The Weight of Water, by Sarah Crossan

“Armed with a suitcase and an old laundry bag filled with clothes, Kasienka and her mother leave Poland and head for the UK to find her father. Life is lonely for Kasienka. At home her mother’s heart is breaking and at school Kasienka finds it impossible to make new friends.”

Here I Stand: stories that stand for freedom, by Amnesty International (ed.)

“A varied and thought-provoking collection of short stories and poems for teens with a conscience, with striking cover illustrations by award-winning children’s laureate Chris Riddell. With contributions from Frances Hardinge, Sarah Crossan, Matt Haig, Neil Gaiman and many more.”

Read Emma’s review of Here I Stand

Jackdaw Summer, by David Almond

“Every summer Liam and Max roam the wild countryside of Northumberland - but this year things are different. One hot summer’s day a jackdaw leads the two boys into an ancient farm house where they find a baby, wrapped in a blanket, with a scribbled note pinned to it.”

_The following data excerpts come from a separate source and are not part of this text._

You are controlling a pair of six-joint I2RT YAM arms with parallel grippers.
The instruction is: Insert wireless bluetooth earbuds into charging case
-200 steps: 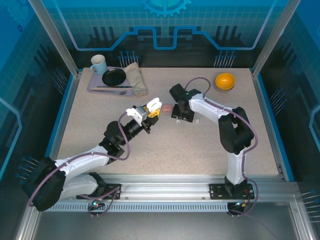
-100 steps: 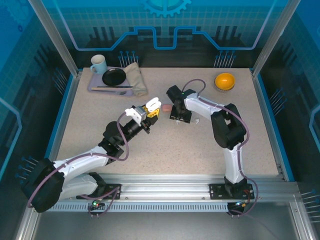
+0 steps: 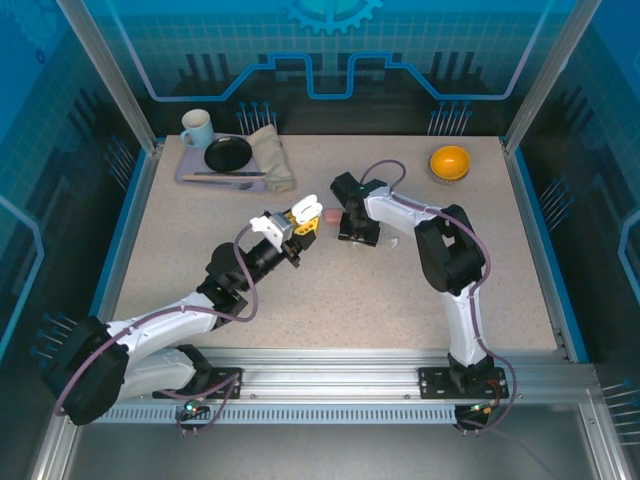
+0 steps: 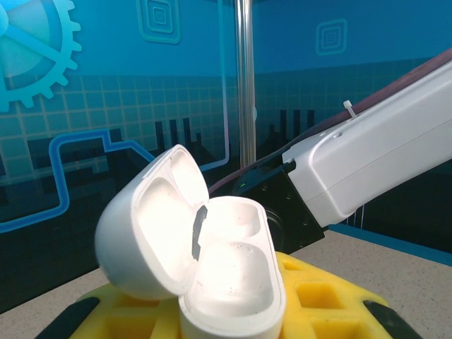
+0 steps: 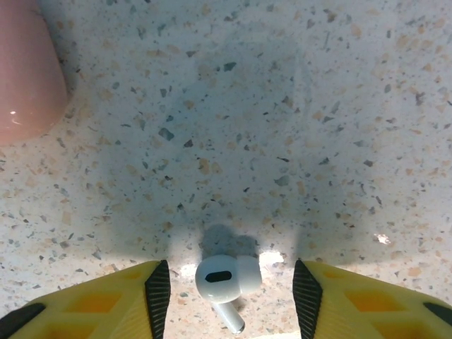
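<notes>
White stemmed earbud (image 5: 224, 277) lies untouched between the parted fingers of the right gripper (image 5: 229, 293); left gripper (image 3: 301, 221) clenches an open white charging case (image 4: 212, 268).

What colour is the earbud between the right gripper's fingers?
White earbud; right wrist view shows it best.

The table (image 3: 400, 290) has a beige, speckled, stone-look top, evenly lit, with soft shadows and no hard glare. Behind the table stands a blue back wall (image 3: 420, 60) printed with a fine grid and a lighter blue outline. A gear emblem (image 3: 330, 12) sits at its top middle. To the left and right of the table, dark blue side panels (image 3: 50, 200) carry the same line pattern. Silver metal posts (image 3: 112, 80) rise at a slant from the table's far corners. Blue strips (image 3: 128, 225) border the table's left and right edges. A silver aluminium rail (image 3: 340, 362) runs along the table's near edge.
</notes>
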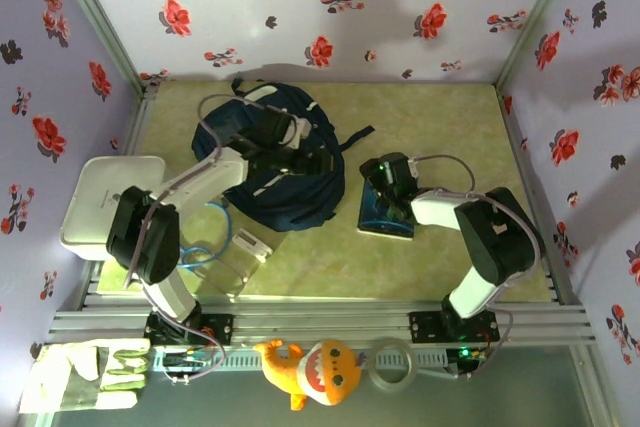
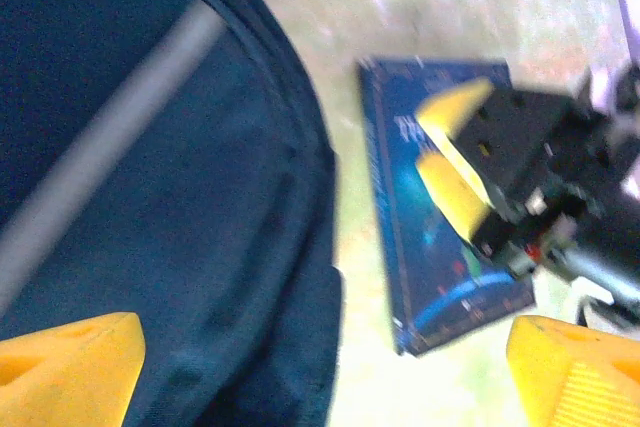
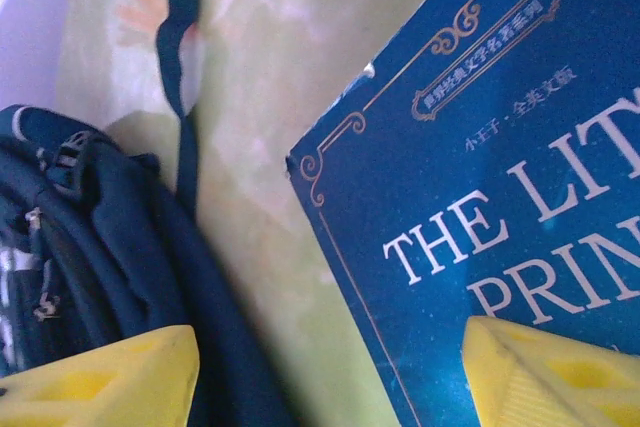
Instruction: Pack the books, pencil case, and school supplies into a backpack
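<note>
The navy backpack (image 1: pixel 275 172) lies at mid-table, and it fills the left of the left wrist view (image 2: pixel 150 197). My left gripper (image 1: pixel 300 142) hovers over its right side, open (image 2: pixel 325 377) and holding nothing. A bright blue book (image 1: pixel 386 212) titled "The Little Prince" (image 3: pixel 480 197) lies flat to the right of the backpack. My right gripper (image 1: pixel 385 179) hangs over the book's near-left edge, open (image 3: pixel 325 377). One of its fingers is above the cover and the other above the backpack's edge (image 3: pixel 90 237). The left wrist view shows those yellow fingers (image 2: pixel 455 147) over the book (image 2: pixel 420 247).
A white tray (image 1: pixel 105 197) sits at the left edge. Beside it lies a clear pouch (image 1: pixel 225 247) with a blue cord and a small white box; whether it is the pencil case I cannot tell. A backpack strap (image 1: pixel 355 137) trails right. Glove (image 1: pixel 85 375), plush toy (image 1: pixel 310 372) and tape roll (image 1: pixel 393 362) rest on the front ledge.
</note>
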### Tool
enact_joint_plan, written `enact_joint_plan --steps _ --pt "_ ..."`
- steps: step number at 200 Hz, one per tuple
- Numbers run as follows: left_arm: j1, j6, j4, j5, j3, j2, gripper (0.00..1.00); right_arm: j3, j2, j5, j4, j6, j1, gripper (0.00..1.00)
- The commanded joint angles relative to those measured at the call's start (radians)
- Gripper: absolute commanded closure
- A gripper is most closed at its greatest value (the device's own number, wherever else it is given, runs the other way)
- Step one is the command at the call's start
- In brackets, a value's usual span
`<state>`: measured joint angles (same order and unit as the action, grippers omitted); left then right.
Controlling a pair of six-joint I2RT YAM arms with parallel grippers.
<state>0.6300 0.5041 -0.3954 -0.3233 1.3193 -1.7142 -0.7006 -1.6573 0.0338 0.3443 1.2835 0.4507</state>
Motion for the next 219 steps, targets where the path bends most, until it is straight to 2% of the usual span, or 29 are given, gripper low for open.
enact_joint_plan --steps 1,29,64,78,107,138,172,219 --pt "0.058 0.044 -0.039 -0.037 0.034 -0.044 0.06 0.001 0.005 -0.097 0.013 -0.023 -0.031 0.3" --pt "0.116 0.074 -0.002 -0.037 0.078 -0.107 0.07 -0.025 0.159 -0.026 -0.214 -0.151 -0.065 0.28" --pt "0.167 0.141 0.04 -0.036 0.168 -0.22 0.14 -0.027 0.335 0.161 -0.513 -0.332 -0.09 0.28" --pt "0.178 0.172 0.028 -0.021 0.211 -0.27 0.17 -0.027 0.368 0.213 -0.61 -0.389 -0.1 0.3" --pt "0.192 0.191 -0.037 0.005 0.315 -0.367 0.24 -0.036 0.387 0.228 -0.732 -0.5 -0.118 0.38" --pt "0.212 0.181 -0.037 0.021 0.374 -0.449 0.31 -0.032 0.359 0.221 -0.764 -0.555 -0.138 0.46" --pt "0.222 0.148 -0.135 0.046 0.462 -0.539 0.38 -0.043 0.284 0.153 -0.743 -0.583 -0.158 0.61" --pt "0.234 0.131 -0.186 0.07 0.512 -0.586 0.49 -0.024 0.23 0.101 -0.699 -0.572 -0.161 0.67"
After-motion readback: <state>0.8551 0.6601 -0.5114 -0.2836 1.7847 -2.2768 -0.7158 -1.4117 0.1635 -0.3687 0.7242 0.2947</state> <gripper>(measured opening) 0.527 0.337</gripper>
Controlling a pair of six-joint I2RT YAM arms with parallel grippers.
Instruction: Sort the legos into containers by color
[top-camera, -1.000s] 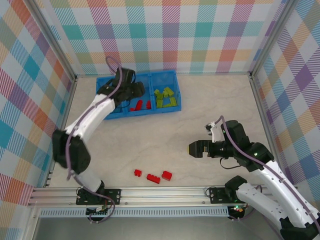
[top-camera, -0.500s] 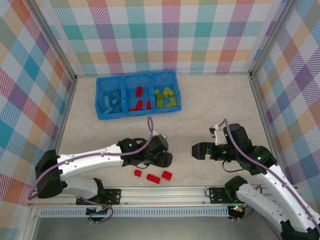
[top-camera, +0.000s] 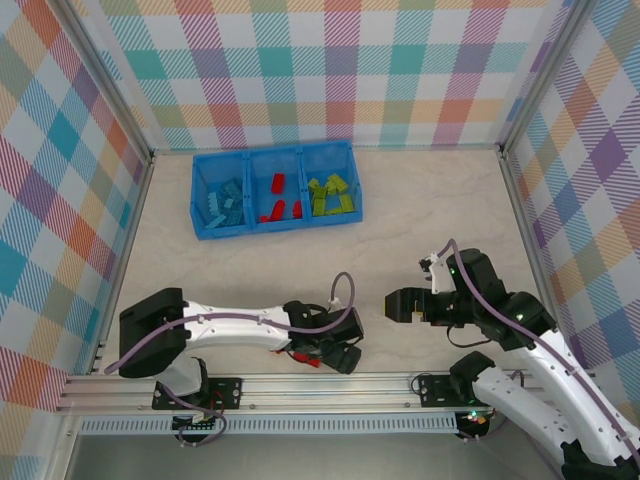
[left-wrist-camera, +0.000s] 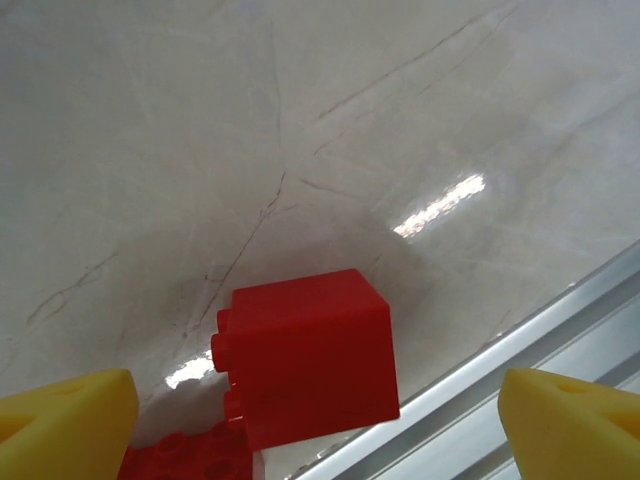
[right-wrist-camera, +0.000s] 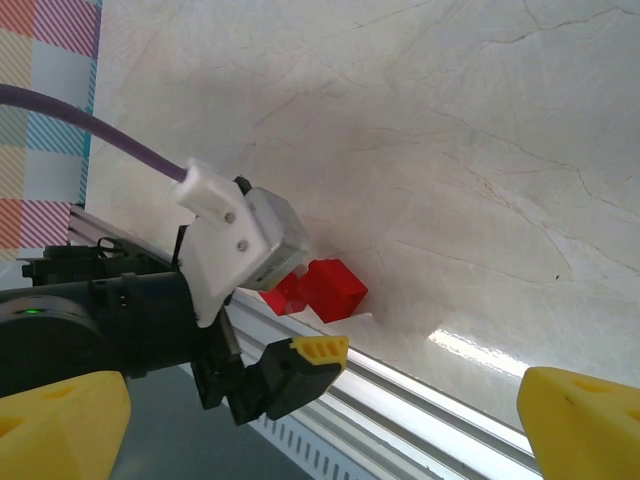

Refugee Boy, by Benjamin Zephaniah

“A victim of the war between Ethiopia and Eritrea, Alem finds himself alone in England, abandoned by his parents. This story charts his fate as he is moved from children’s home to foster home, and in and out of court hearings.”

Asylum, by Rachel Anderson

“15-year-old Sunday wanted was a country that was democratic and respectful of human life, but all Rosa wants is somewhere safe, away from the bad things of the past. Through the eyes of these two young asylum seekers, this story explores ideas of Britain and belonging.”

Threads, by Sophia Bennett

“Nonie, Edie and Jenny are best friends with very individual tastes. But when the three friends meet a young African refugee called Crow, sketching a dress at the Victoria and Albert Museum, they discover a common passion and somehow find a way to make all of their dreams come true.”

Mosi’s War, by Cathy McPhail

“Patrick is happy living with his mum. Then Patrick meets Mosi, a quiet, polite boy who, along with his parents, is waiting for his asylum application to be processed. He discovers Mosi is terrified of someone. But who is it?

“Patrick and Mosi strike up an unlikely friendship. In trying to help each other, they will face situations that are both terrifying and dangerous. And Patrick will find out that there is much, much more to Mosi than at first appears.”

The Jungle, by Pooja Puri

“Mico has left his family, his home, his future. Setting out in search of a better life, he instead finds himself navigating one of the world’s most inhospitable environments - the Jungle. For Mico, just one of many ‘unaccompanied children’, the Calais refugee camp has a wildness, a brutality all of its own.”